Ils ont présenté ce panneau à base de noyaux d’olive à un concours de design durable organisé par le Programme des Nations unies pour le développement (PNUD) et ont remporté un prix en espèces.
Grâce à ce prix, les fondateurs ont mandaté une entreprise locale spécialisée dans l’ingénierie des matériaux afin de déterminer le meilleur rapport entre les noyaux d’olive et le liant. En 2025, ils avaient produit leurs premiers panneaux destinés à la vente.
Afşaroğlu et ses collègues ont commencé à travailler avec deux oléiculteurs, situés de part et d’autre de l’île divisée. Ils paient 250 € par tonne métrique de noyaux d’olive et ont fini par vendre les panneaux finis à 300 € pièce.
M. Afşaroğlu a expliqué que ce matériau séduit les designers en raison de ses propriétés de résistance à l’eau et aux taches, de sa structure biocomposite et de son aspect distinctif.
« Le principal argument de vente de notre matériau auprès des designers réside dans le détail des chants », a-t-il déclaré. « Avec les panneaux conventionnels tels que le MDF stratifié, on applique généralement une bande de chant en PVC pour masquer le cœur en MDF apparent. »
« Avec notre matériau, c’est l’inverse », a ajouté M. Afşaroğlu. « Lorsque vous le découpez, vous mettez en valeur les noyaux d’olive, et nous avons constaté que cela créait une esthétique très particulière. »
« Au lieu de recouvrir les chants, nous les mettons en valeur », a-t-il poursuivi. « Cela élimine le besoin de matériaux, de traitements et de main-d’œuvre supplémentaires. »
À ce jour, M. Afşaroğlu a indiqué que les principaux clients de l’entreprise étaient des designers de mobilier et des décorateurs d’intérieur privilégiant les matériaux durables.
« Les fabricants de meubles nous achètent ce matériau et l’utilisent dans des produits tels que des tables pour ordinateurs portables, des tables basses, des tables à manger et des étagères, tant pour les surfaces horizontales que verticales », a-t-il précisé.

M. Afşaroğlu (à droite) a cofondé Pit-to-Table peu après son retour à Chypre pendant la pandémie de Covid-19. (Photo : Pit-to-Table)
« Nous travaillons déjà avec plusieurs fabricants au Royaume-Uni et dans toute l’Europe, et nous continuons à étendre ce réseau », a ajouté M. Afşaroğlu.
Les créateurs, notamment les architectes d’intérieur, les designers de mobilier et les architectes, constituent le deuxième principal groupe de clients de l’entreprise.
« Par exemple, un designer utilise notre panneau pour le comptoir d’accueil d’un cabinet d’avocats à Londres », a déclaré M. Afşaroğlu.
M. Afşaroğlu prévoit de collaborer avec des ingénieurs issus d’universités locales afin de suivre une voie similaire à celle d’Olivos de las Ánimas et d’explorer le potentiel des revêtements de sol et de façade à base de noyaux d’olive.
Ailleurs en Méditerranée, des chercheurs et des responsables à Barcelone s’apprêtent à refaire le revêtement de certaines rues de la ville avec de l’asphalte contenant du biochar à base de noyaux d’olive.

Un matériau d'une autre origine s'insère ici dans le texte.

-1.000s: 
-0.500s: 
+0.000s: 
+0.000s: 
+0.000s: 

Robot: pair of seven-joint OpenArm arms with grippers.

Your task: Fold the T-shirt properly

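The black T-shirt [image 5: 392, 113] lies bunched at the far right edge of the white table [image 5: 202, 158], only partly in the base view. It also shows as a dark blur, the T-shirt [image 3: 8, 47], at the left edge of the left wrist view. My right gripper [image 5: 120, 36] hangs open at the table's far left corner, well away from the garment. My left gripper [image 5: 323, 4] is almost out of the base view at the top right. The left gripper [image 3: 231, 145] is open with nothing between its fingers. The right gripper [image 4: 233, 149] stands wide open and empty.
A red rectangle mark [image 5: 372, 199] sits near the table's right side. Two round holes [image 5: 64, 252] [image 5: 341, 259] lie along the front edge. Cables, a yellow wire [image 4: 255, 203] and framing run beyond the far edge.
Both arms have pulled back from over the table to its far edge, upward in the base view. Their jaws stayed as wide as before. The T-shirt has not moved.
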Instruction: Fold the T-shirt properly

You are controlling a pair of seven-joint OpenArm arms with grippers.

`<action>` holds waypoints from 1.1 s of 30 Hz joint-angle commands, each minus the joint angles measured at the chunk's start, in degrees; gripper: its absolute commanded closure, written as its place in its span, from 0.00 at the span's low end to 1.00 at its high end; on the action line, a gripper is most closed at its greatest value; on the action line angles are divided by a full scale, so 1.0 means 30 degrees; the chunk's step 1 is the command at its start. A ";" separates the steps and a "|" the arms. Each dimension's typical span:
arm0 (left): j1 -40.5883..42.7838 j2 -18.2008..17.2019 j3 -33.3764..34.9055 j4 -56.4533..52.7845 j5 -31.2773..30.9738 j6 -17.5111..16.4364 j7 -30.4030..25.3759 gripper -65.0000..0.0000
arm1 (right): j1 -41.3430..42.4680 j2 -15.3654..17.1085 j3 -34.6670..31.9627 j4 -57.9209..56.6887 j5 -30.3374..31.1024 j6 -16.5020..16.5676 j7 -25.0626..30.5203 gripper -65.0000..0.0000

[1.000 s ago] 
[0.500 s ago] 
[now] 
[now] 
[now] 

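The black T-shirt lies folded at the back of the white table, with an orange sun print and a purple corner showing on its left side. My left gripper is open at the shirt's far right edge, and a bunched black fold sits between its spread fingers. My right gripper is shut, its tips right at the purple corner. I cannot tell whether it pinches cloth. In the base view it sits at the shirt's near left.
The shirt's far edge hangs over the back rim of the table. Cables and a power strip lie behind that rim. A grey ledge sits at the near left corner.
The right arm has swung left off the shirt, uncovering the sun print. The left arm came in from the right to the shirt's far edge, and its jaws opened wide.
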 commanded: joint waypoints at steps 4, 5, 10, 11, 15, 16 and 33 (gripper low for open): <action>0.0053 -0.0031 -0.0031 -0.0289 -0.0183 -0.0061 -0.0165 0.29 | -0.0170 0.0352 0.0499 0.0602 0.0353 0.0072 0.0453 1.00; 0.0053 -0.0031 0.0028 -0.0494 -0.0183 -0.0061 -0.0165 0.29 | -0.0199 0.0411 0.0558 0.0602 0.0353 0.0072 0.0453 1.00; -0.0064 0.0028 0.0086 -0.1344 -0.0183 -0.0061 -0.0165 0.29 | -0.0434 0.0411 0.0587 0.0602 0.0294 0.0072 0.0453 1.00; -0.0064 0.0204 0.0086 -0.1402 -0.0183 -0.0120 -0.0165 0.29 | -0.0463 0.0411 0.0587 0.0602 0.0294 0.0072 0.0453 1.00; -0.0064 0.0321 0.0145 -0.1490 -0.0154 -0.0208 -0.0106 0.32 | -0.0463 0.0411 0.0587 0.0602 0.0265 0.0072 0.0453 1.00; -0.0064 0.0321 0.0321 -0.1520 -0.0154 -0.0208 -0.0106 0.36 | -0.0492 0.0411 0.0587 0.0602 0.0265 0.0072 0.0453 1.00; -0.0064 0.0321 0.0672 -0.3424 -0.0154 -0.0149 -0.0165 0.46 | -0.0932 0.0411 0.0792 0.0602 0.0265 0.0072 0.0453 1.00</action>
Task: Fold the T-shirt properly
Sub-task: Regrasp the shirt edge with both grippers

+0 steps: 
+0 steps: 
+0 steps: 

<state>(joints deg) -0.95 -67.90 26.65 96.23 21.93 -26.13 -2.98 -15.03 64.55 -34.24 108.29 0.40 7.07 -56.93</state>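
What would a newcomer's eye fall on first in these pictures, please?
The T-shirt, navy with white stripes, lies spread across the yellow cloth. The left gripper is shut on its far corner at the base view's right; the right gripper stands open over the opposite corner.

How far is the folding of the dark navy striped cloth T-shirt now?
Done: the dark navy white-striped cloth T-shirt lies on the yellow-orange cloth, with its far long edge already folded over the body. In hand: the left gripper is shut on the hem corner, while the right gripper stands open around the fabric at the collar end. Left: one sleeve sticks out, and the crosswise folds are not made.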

Selon la mairie de Barcelone, cet asphalte à faible impact sera utilisé dans des projets de travaux publics d’octobre à décembre 2026.

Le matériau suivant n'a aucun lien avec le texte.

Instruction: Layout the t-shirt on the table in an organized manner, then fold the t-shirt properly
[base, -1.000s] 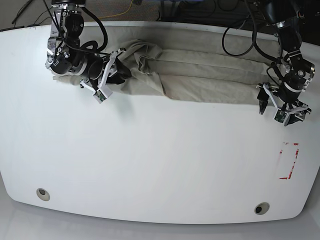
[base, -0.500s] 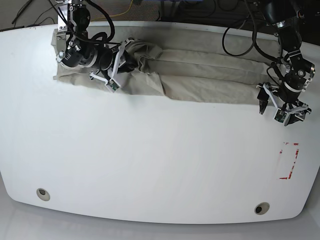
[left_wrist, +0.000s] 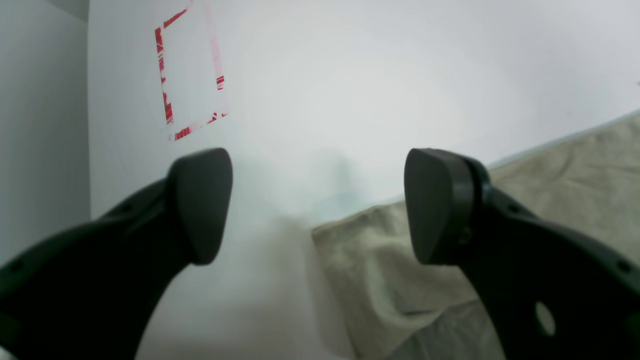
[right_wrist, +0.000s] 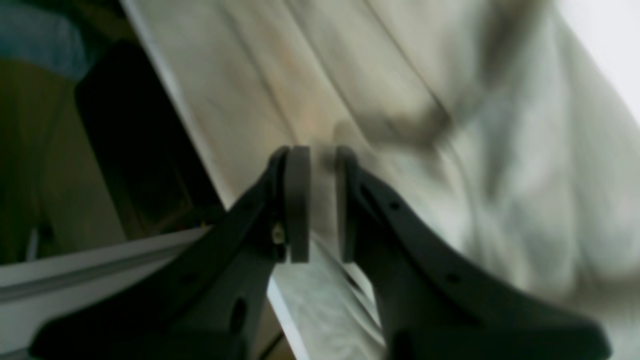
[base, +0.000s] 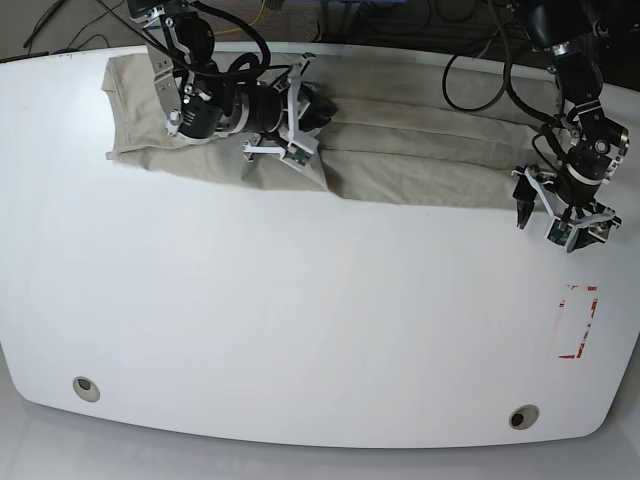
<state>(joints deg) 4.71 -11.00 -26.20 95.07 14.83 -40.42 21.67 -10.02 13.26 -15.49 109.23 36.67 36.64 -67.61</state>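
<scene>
The beige-grey t-shirt (base: 420, 150) lies in a long wrinkled band along the far edge of the white table (base: 300, 320). My right gripper (base: 305, 115) sits on the band's left-middle part, shut on a bunched fold of it. In the right wrist view its pads (right_wrist: 297, 200) stand almost together with t-shirt (right_wrist: 525, 175) cloth pinched between them at the gripper (right_wrist: 322, 200). My left gripper (base: 565, 215) hovers open at the shirt's right end. The left wrist view shows its fingers (left_wrist: 200, 205) wide apart at the gripper (left_wrist: 320, 205), above a t-shirt (left_wrist: 380, 280) corner.
A red tape rectangle (base: 580, 322) marks the table near its right edge and also shows as the red outline (left_wrist: 190, 75) in the left wrist view. Two grommet holes (base: 86, 388) (base: 522, 417) sit near the front edge. Cables hang behind the far edge.
My right gripper has closed further and travelled rightward along the far edge, dragging the bunched fold with it; the shirt's left end now lies flatter. The left arm has not moved.
</scene>
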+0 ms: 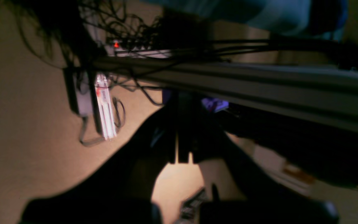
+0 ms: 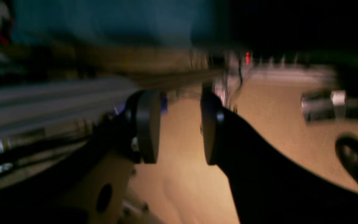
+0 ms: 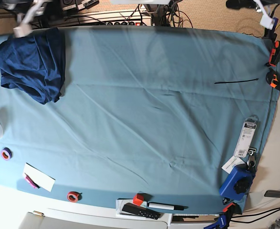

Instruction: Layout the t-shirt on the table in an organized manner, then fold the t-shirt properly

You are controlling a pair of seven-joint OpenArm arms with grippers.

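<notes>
Right up against my right wrist lens, the right gripper [image 2: 180, 127] has its fingers [image 2: 148, 126] standing apart with only floor between them, nothing held. Over on the left wrist view, the left gripper [image 1: 182, 155] shows its fingers pressed together, empty. Both arms look parked low off the desk [image 3: 144, 95], seeing under it, so neither shows on the base view. On that view the t-shirt [image 3: 32, 64] sits bunched in the desk's far left corner, which I judge is the right arm's side. It's a crumpled heap; I can't pick out collar, sleeves or any long axis. Both wrist views are blurred and dark.
</notes>
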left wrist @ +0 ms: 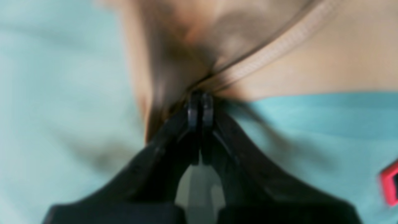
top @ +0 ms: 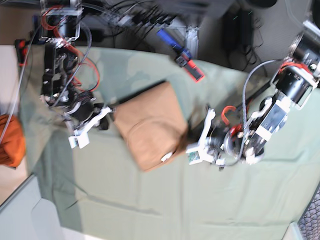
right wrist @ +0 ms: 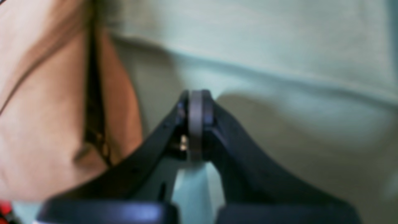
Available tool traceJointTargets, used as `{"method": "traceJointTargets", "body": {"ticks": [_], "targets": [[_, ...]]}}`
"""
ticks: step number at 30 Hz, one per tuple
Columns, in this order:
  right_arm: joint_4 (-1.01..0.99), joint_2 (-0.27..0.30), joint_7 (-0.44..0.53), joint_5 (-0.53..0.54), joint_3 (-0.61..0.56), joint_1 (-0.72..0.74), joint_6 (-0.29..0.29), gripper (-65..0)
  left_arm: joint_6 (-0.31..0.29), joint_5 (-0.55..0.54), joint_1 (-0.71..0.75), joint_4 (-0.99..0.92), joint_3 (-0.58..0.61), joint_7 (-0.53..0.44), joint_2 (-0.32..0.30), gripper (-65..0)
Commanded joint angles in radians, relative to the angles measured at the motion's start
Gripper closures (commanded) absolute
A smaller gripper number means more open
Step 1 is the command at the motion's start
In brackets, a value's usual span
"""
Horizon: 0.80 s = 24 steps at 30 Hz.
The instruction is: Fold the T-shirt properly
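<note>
The tan T-shirt (top: 149, 125) lies folded into a rough rectangle on the middle of the table, with its small white label (top: 166, 157) at the near right corner. My left gripper (top: 186, 141) is at the shirt's right edge. In the left wrist view it (left wrist: 200, 96) is shut on bunched tan cloth next to the ribbed neck band (left wrist: 273, 49). My right gripper (top: 107, 121) is at the shirt's left edge. In the right wrist view it (right wrist: 196, 93) is shut over the pale green sheet, with the T-shirt (right wrist: 46, 124) just beside it. No shirt cloth shows between its fingers.
The pale green sheet (top: 150, 200) covers the table. A darker orange cloth bundle (top: 11, 140) lies at the far left edge. A blue and red tool (top: 185, 60) and loose cables (top: 135, 15) lie along the back edge. A red object (left wrist: 390, 183) shows at the left wrist view's right edge.
</note>
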Motion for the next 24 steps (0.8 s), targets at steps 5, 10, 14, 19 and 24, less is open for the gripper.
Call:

Les autorités collecteront des données sur les performances de cet asphalte au cours des 12 mois suivants avant de publier un rapport en 2028.
Si les essais s’avèrent concluants, le conseil municipal a indiqué que cette nouvelle formule d’asphalte pourrait réduire de 75 % les émissions liées au revêtement routier.
Les chercheurs de l’Université polytechnique de Catalogne, qui ont participé à la mise au point de cette formule, ont déjà indiqué que ce matériau offrait des performances mécaniques prometteuses et une meilleure résistance à la pénétration de l’eau que l’asphalte produit de manière conventionnelle.